= The Preserving Local History and Educational Trust =

New Zealand charity for preservation of historical newspapers

The Preserving Local History and Educational Trust (Te Pupuri I Nga Hitori o Te Rohe Trust) is a New Zealand charitable trust focused on digital preservation. Its major project, Your Stories - Preserving Local Histories for our Tamariki, digitises newspapers published in New Zealand from 1840 to 2000 that are at risk of loss or decay.

== History ==
The idea for the Trust grew out of a publication by Andy Fenton titled Mind the Gap: Transforming the National Newspaper Collection: A collection management approach to preserving the National Newspaper Collection. Fenton notes that despite the National Library of New Zealand's Papers Past initiative making newspapers available online, there were about 3.3 million pages available in Papers Past in 2014, from an estimated total of 30 million possible pages. Community newspapers with local information were not being addressed.
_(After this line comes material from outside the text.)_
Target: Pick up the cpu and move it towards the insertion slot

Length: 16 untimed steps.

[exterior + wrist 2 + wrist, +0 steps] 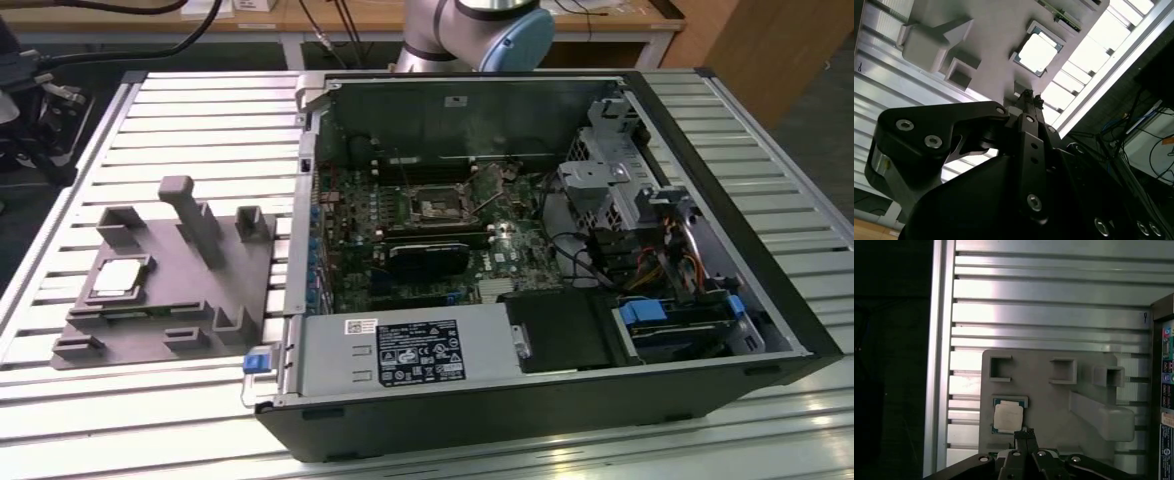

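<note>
The cpu lies flat, silvery top up, in a recess of the grey plastic tray on the exterior view's left. Both wrist views look down on it from well above: the cpu sits just beyond my gripper's tips. My gripper hangs over the tray with its dark fingers pressed together and nothing between them, clear of the chip. The insertion slot is the square socket with a metal bracket on the motherboard inside the open computer case.
The tray has a tall upright post and smaller blocks near the cpu. The case's wall borders the tray. A black card, cables and a power supply crowd the case. Everything rests on a slatted aluminium table.
</note>
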Tool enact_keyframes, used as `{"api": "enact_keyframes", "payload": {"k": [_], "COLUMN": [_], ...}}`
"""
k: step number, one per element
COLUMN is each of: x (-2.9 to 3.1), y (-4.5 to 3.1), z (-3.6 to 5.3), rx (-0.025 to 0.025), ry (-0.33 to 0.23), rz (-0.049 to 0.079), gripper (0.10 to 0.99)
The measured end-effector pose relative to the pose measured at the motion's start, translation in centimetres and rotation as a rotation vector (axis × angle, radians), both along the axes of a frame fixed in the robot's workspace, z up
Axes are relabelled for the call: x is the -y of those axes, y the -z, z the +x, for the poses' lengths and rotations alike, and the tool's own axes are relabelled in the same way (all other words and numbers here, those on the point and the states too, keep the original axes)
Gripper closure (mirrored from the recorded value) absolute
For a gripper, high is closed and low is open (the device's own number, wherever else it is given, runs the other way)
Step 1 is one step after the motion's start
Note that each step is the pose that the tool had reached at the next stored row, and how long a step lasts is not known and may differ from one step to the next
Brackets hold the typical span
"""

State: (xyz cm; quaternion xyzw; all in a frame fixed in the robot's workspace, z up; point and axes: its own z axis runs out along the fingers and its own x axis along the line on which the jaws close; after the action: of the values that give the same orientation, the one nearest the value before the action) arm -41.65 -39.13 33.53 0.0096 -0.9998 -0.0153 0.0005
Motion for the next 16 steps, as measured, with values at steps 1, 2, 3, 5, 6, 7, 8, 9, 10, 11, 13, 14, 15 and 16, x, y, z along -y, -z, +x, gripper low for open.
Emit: {"api": "enact_keyframes", "payload": {"k": [1, 2, 3, 5, 6, 7, 8, 9, 10, 11, 13, 14, 15, 16], "x": [0.0, 0.0, 0.0, 0.0, 0.0, 0.0, 0.0, 0.0, 0.0, 0.0, 0.0, 0.0, 0.0, 0.0], "y": [0.06, 0.13, 0.19, 0.31, 0.38, 0.44, 0.51, 0.57, 0.63, 0.7, 0.82, 0.88, 0.94, 1.0], "z": [0.0, -0.01, -0.02, -0.03, -0.04, -0.05, -0.05, -0.06, -0.06, -0.07, -0.07, -0.08, -0.08, -0.08], "rx": [0.0, 0.0, 0.0001, 0.0, 0.0001, 0.0, 0.0001, 0.0, 0.0, 0.0001, 0.0, 0.0, 0.0, 0.0], "ry": [0.0, 0.0, 0.0, 0.0, 0.0, 0.0, 0.0, 0.0, 0.0, 0.0, 0.0, 0.0, 0.0, 0.0], "rz": [0.0, -0.001, -0.001, -0.001, -0.002, -0.002, -0.002, -0.002, -0.003, -0.003, -0.003, -0.004, -0.004, -0.004], "gripper": [0.98, 0.98, 0.98, 0.98, 0.98, 0.98, 0.98, 0.98, 0.98, 0.98, 0.98, 0.98, 0.98, 0.98]}}
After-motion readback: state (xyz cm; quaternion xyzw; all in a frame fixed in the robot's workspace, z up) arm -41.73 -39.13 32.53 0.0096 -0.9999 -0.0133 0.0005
The Trust was established as a New Zealand charitable trust in 2022, its purposes being “the advancement of education, the preservation of New Zealand’s cultural heritage, and any other matter beneficial to the community”. The mission is “to preserve the stories that have helped to shape our communities and our nation, and to make these accessible to New Zealanders both at home and abroad.” Its inaugural trustees were Anne Jackman, Jane Hill, Andy Fenton and Bruce Murray, with Dr Ross Harvey as Adviser and board member. Dr Stephen Hardman is the Secretary of the Trust. In 2024 Professor Lachy Paterson was appointed as a Trustee to fill the position vacated on the death of Bruce Murray, and in 2025 Dr Felicity Barnes joined the Board as a Trustee. Jane Hill stepped down as a Trustee in 2025.

The Trust has Strategic Partnerships with New Zealand Micrographic Services, and the National Library of New Zealand.

== Activities ==
The Trust's major project is Your Stories - Preserving Local Histories for Our Tamariki. Newspapers published in New Zealand from 1840 to 2000 that are at risk of loss or decay are identified and their locations ascertained, assembling as complete a run as possible. The title is digitised and made available, initially on the Trust’s Recollect site and then ingested into the National Digital Heritage Archive and eventually uploaded to Papers Past. Anyone with access to the internet is able to view the digital images of the newspapers at any time (rights permitting).

The first title digitised by the Trust to be made available on Papers Past was the Marlborough Express for 1921–1952, added on 28 May 2025.

Titles digitised (in full or part) under the Trust's auspices up to September 2025 and available on the Trust's Recollect site or on Papers Past are:

- Chatham Islander
- Devonport Gazette and Greater North Shore Advocate
- Marlborough Express
- Mount News
- News (Central Otago)
- North Shore Gazette
- Northcote Athenaeum Meteor
- Opotiki News
- Ruapehu Bulletin
- Otago Witness pictorial supplements
- Taupo Times
- Waimarino Bulletin

Funding has been secured by grants from Lotteries Environment & Heritage Committee and the Russell Henderson Trust, following a grant from Manatû Taonga, Ministry for Culture and Heritage which gave the impetus and confidence needed to form the Trust.

The Trust's activities are increasingly receiving attention in publications and in the media. For example, David Verran has published articles in Channel: North Shore’s Monthly Magazine using the digitised Devonport newspapers on the Trust's Recollect site; and two of the Trust's Board members, Ross Harvey and Lachy Paterson, presented the paper ‘Community newspapers: Ensuing a digital past’ at the Centre for the Book Symposium, Dunedin, 22 November 2024. Media interest has included interviews with the Trust's Chair, Andy Fenton, on Radio New Zealand (such as 'Saving community newspapers of the past ', Andy Fenton interviewed by Jesse Mulligan, 8 February 2025).